[Exercise]:
Set the data below down again, exactly, with every picture left out.

[Information supplied]:

┄┄┄┄┄┄

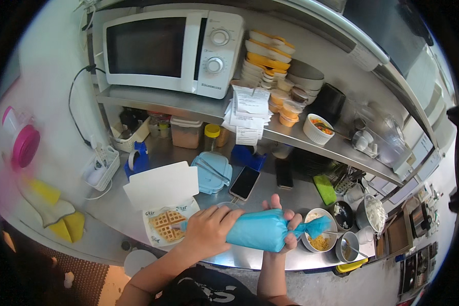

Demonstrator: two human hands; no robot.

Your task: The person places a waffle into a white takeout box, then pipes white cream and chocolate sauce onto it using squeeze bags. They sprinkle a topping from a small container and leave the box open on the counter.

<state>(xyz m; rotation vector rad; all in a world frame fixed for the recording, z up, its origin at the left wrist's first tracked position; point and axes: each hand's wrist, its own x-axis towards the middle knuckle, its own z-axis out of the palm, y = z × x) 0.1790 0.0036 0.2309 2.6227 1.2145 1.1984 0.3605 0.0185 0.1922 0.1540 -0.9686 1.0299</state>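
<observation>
A full blue piping bag (257,230) lies level across both my hands, its twisted end to the right. My left hand (207,232) is wrapped round the narrow end, and the tip points left over a waffle. Around the bag's fat right end, my right hand (289,227) grips from behind and below, with fingers showing on both sides. The golden waffle (167,226), divided into sections, sits on printed paper in an open white cardboard box (161,187); my left hand covers part of its right side.
A light blue lidded container (211,171) with tongs and two phones (245,182) lie behind the box. Bowls with crumbs (319,244) and white shreds (375,214) stand at right. Above runs a steel shelf (163,104) with a microwave (173,53), stacked dishes and paper slips.
</observation>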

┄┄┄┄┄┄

[Response for this exercise]:
Demonstrator: two human hands; no robot.

Your task: The person places a waffle into a white takeout box, then pipes white cream and chocolate sauce onto it using squeeze bags. They sprinkle a topping from a small container and leave the box open on the counter.

<state>(xyz m; rotation vector rad; all in a world frame fixed for the recording, z up, its origin at the left wrist's first tracked position; point and axes: each hand's wrist, its own x-axis towards the middle knuckle, its own z-axis out of the palm, y = z × x) 0.1790 0.0036 0.2309 2.6227 1.2145 1.1984 0.3605 0.0185 0.1922 0.1540 -0.9686 1.0299</state>
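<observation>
A full blue piping bag (257,230) lies level across both my hands, its twisted end to the right. My left hand (207,232) is wrapped round the narrow end, and the tip points left over a waffle. Around the bag's fat right end, my right hand (289,227) grips from behind and below, with fingers showing on both sides. The golden waffle (167,226), divided into sections, sits on printed paper in an open white cardboard box (161,187); my left hand covers part of its right side.
A light blue lidded container (211,171) with tongs and two phones (245,182) lie behind the box. Bowls with crumbs (319,244) and white shreds (375,214) stand at right. Above runs a steel shelf (163,104) with a microwave (173,53), stacked dishes and paper slips.
</observation>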

Response complete; there is no more output.